Welcome. This is officially “Smells Like B.O” (or “Smells Like Box Office”). I don’t care how you say it. The goal of this newsletter, or whatever you wanna call it, is to better understand the economics of movie-making through the lens of public, theatrical box-office data, especially in the wake of a global pandemic which nearly torpedo’d a multi-billion dollar industry.
Movie-going has always been available to us, and yet it nearly wasn’t. With overwhelming entertainment options available to us at home and little reason to leave it, you almost would have been accepting of theaters becoming novelty venues like an opera house.
But they aren’t a novelty; not yet, anyway. In the second-half of last year and for most of 2022, the industry has, against all odds, rebounded.

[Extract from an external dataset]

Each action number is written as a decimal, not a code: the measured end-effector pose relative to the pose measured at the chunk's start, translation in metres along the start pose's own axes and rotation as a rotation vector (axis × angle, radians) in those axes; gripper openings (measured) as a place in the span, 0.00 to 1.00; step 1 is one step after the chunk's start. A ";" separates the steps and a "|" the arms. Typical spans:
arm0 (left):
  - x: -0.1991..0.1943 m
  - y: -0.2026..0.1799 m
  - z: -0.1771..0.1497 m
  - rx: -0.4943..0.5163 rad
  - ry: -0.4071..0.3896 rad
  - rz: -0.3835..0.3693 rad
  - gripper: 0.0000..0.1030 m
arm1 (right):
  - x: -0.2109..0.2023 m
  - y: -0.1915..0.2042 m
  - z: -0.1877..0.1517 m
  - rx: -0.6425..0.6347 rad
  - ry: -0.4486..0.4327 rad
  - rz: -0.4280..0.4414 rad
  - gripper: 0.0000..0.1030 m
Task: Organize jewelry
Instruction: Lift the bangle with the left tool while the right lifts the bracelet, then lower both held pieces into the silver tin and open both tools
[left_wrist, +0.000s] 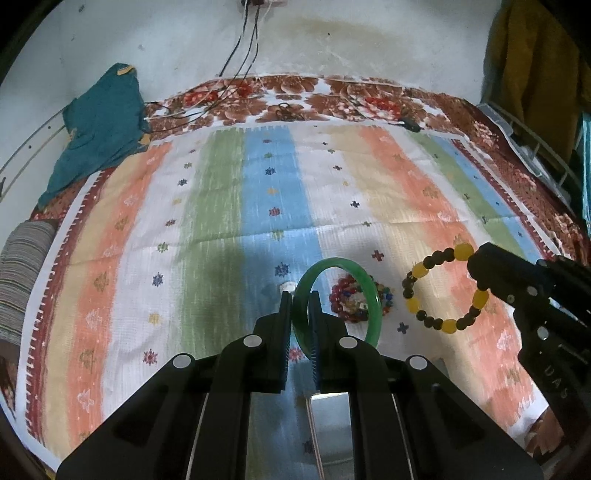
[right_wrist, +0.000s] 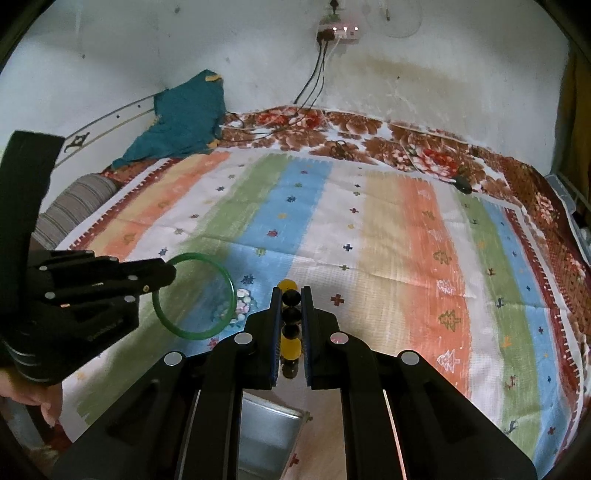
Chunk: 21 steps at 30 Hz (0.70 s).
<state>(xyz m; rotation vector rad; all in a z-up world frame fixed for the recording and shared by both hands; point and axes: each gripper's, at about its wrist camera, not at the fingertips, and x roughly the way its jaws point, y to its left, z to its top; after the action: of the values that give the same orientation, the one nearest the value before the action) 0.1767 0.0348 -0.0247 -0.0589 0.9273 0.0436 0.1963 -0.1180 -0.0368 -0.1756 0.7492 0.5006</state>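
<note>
So far, the sorting looks to be somewhere in its middle, judging by what each gripper carries and what lies on the cloth. The left gripper (left_wrist: 300, 295) has its fingers closed narrow on the rim of a green bangle (left_wrist: 364, 284), which stands upright between the pads and hangs clear above the striped bedspread (left_wrist: 221, 206). The right gripper (right_wrist: 290, 295) is clamped on a yellow-and-dark beaded bracelet (left_wrist: 445, 290); seen from the left wrist, the loop dangles open from the gripper's tips, well beside the bangle and not touching it.

Below and partly behind the bangle, a cluster of red and multicoloured beads (left_wrist: 351, 299) rests on the cloth, and a small pale piece (left_wrist: 287, 286) lies just beyond the left fingertips — what it is, I cannot tell. From the right wrist a pale beaded piece (right_wrist: 243, 301) shows through and beside the bangle's ring, also lying loose.

A shiny metal tin (right_wrist: 269, 432) sits at the near edge under the right gripper; a similar bright surface shows under the left one. It is probably where the pieces go, though that is a guess, and its inside is hidden, so whether anything has been stowed cannot be read.

What seems left: both held pieces have yet to be set down in their place, and at least two or three loose items on the bedspread are not yet collected.
</note>
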 end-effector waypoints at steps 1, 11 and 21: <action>-0.001 -0.001 -0.001 0.002 0.001 -0.003 0.08 | -0.001 0.000 -0.001 0.002 -0.001 0.001 0.10; -0.021 -0.008 -0.016 0.010 -0.017 -0.021 0.09 | -0.017 0.006 -0.014 0.010 -0.006 0.016 0.10; -0.040 -0.016 -0.036 0.013 -0.032 -0.022 0.09 | -0.031 0.008 -0.031 0.018 0.001 0.025 0.10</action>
<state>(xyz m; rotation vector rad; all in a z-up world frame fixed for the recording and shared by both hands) 0.1251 0.0157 -0.0136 -0.0559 0.8947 0.0176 0.1543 -0.1326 -0.0376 -0.1495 0.7577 0.5173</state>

The most recent yearly total to date is $3.34 billion in U.S. ticket sales, which is significant given that the Hollywood production pipeline has hardly gotten back up to full speed, and the industry has yet to fully comprehend the cost of sending films straight to streaming without a theatrical exhibition. (There will be more on this hot-button issue in the coming months and years, but all signs point to studios shying away from this practice going forward, which is really good news for this blog).
All that to say: the theatrical experience is still the most profitable way to exhibit a film, by far.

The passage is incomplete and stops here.